Et si tous ces gens ne voyaient pas Sat… mais David Santiago ?
C’est précisément ce retournement qui donne au morceau son atmosphère particulière.
Sat va jusqu’à transformer cette mésaventure en véritable thriller urbain.
Le morceau possède tous les ingrédients d’un scénario hollywoodien : New York, un homme recherché, une erreur d’identité, un policier nerveux et un innocent qui commence à se demander s’il ne risque pas de devenir la victime collatérale d’une histoire qui le dépasse.
La référence à « Usual Suspects » renforce d’ailleurs cette impression de film policier.
Mais ce qui fait fonctionner « Strange Day », c’est surtout la manière dont Sat raconte l’histoire.
Pas besoin d’en faire des tonnes. Il déroule les événements, installe progressivement la tension et laisse l’auditeur découvrir la situation en même temps que lui.
C’est du storytelling à l’ancienne : une anecdote personnelle transformée en morceau de rap.
Dans cette histoire complètement improbable, un détail permet finalement à Sat de ne pas être confondu avec le véritable David Santiago.
Le policier évoque notamment un tatouage que possède l’homme recherché.
Et Sat, lui, ne possède pas ce tatouage à cette époque.
Une simple différence physique qui lui permet finalement de sortir de cette situation particulièrement dangereuse.
Mais l’histoire ne s’arrête pas là.
De retour au studio, Sat découvre à la télévision une émission américaine consacrée aux personnes recherchées. Et là, nouveau choc : il voit son sosie à l’écran.
Tout s’éclaire.
Les regards dans la rue, les comportements étranges, les personnes qui semblaient le reconnaître…
Tout le monde le prenait pour David Santiago.
/image%2F2721041%2F20260907%2Fob_5ab2b3_america-most-wanted.png)
C’est probablement ce qui rend le morceau aussi particulier dans la discographie de Sat.
Sur Dans mon monde, son premier album solo, le rappeur marseillais pouvait enfin sortir du cadre de la Fonky Family et montrer une autre facette de son écriture. Le disque, sorti en 2002 puis réédité en 2003, contient notamment « Streetlife », « Nous contre eux II » avec Rohff et Le Rat Luciano, « Dans mon monde » et donc « Strange Day ».
Avec ce morceau, Sat démontre surtout qu’il sait raconter.
Il ne cherche pas à donner une leçon ou à impressionner.

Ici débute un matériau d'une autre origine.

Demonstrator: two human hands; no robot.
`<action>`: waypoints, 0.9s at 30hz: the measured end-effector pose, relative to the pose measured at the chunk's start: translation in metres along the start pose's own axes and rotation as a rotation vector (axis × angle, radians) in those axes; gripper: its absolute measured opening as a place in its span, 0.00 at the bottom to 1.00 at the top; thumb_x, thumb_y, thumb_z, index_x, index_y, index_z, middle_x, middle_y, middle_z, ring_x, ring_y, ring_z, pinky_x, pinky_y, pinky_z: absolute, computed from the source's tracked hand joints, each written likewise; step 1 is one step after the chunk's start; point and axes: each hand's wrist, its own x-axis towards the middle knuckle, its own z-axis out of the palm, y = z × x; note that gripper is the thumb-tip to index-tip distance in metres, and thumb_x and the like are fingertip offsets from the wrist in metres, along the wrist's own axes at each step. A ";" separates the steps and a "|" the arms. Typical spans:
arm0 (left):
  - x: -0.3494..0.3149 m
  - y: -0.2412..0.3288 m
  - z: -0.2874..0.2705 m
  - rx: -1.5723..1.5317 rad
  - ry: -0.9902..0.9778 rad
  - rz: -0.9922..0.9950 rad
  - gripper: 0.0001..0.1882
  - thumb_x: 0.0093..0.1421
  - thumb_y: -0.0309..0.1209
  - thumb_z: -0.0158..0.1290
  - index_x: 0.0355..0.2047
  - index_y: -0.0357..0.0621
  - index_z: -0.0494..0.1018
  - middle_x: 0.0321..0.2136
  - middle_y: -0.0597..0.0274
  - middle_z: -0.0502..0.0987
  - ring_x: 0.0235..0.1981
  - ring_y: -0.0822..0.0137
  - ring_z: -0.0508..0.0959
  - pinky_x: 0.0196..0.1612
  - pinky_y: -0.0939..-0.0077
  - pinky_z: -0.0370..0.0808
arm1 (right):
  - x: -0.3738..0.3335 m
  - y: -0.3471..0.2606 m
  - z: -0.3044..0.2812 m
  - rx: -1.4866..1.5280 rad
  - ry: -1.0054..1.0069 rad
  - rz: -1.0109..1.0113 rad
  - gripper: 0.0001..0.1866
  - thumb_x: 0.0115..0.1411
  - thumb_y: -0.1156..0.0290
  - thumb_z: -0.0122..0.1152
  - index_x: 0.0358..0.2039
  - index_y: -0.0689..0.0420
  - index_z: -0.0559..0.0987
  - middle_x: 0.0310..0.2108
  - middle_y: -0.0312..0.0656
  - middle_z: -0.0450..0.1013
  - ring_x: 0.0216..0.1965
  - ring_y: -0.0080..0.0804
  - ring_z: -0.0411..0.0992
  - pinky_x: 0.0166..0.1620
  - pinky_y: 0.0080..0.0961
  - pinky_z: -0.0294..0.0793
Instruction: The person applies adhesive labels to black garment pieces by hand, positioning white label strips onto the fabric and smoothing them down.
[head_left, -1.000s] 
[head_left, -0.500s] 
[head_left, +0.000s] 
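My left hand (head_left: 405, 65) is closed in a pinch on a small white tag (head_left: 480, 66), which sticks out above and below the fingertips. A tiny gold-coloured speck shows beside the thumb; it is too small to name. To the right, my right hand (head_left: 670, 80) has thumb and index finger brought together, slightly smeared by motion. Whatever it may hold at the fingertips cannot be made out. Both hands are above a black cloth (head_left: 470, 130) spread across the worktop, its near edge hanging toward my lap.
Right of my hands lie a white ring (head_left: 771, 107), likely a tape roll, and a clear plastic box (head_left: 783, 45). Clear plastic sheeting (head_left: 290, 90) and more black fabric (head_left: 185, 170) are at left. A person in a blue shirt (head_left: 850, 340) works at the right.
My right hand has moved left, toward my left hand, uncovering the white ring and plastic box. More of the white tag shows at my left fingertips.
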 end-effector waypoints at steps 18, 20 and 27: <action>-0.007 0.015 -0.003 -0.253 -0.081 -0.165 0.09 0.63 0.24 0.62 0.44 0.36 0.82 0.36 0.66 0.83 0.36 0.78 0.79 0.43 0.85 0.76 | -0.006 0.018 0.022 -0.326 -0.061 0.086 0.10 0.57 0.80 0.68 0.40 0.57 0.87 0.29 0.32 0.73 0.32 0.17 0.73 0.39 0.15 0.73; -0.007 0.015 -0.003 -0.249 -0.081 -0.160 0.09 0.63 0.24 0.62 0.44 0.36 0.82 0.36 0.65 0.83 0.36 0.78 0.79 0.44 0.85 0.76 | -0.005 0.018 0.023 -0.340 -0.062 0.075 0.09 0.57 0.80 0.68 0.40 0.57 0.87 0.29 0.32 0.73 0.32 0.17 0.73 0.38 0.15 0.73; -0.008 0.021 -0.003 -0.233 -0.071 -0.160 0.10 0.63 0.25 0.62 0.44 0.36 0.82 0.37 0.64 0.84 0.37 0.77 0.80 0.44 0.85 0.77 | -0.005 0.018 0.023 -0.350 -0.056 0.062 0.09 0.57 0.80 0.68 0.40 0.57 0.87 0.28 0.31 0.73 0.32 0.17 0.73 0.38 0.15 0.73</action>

Il raconte simplement la journée la plus improbable de son voyage à New York.
Et c’est justement cette simplicité qui fait la force du titre.
À l’époque, le rap français regorgeait de morceaux capables de transformer une anecdote en véritable scène de cinéma.
« Strange Day » en est un parfait exemple.
Un voyage à New York.
La Fonky Family.
Un mystérieux policier.
Un criminel recherché.
Un sosie nommé David Santiago.
Et un Sat qui se retrouve, malgré lui, au cœur d'une histoire qui ressemble davantage à un scénario de film qu'à une journée normale.
Plus de vingt ans après sa sortie, le morceau reste surtout le souvenir d’une époque où un rappeur pouvait prendre une anecdote improbable, poser son vécu sur une instru et en faire une histoire que les auditeurs n’oublieraient pas.
Et finalement, c’est peut-être ça, le plus fort dans « Strange Day » : Sat n’a pas eu besoin d’inventer une fiction.
La réalité s’était déjà chargée d’écrire le scénario.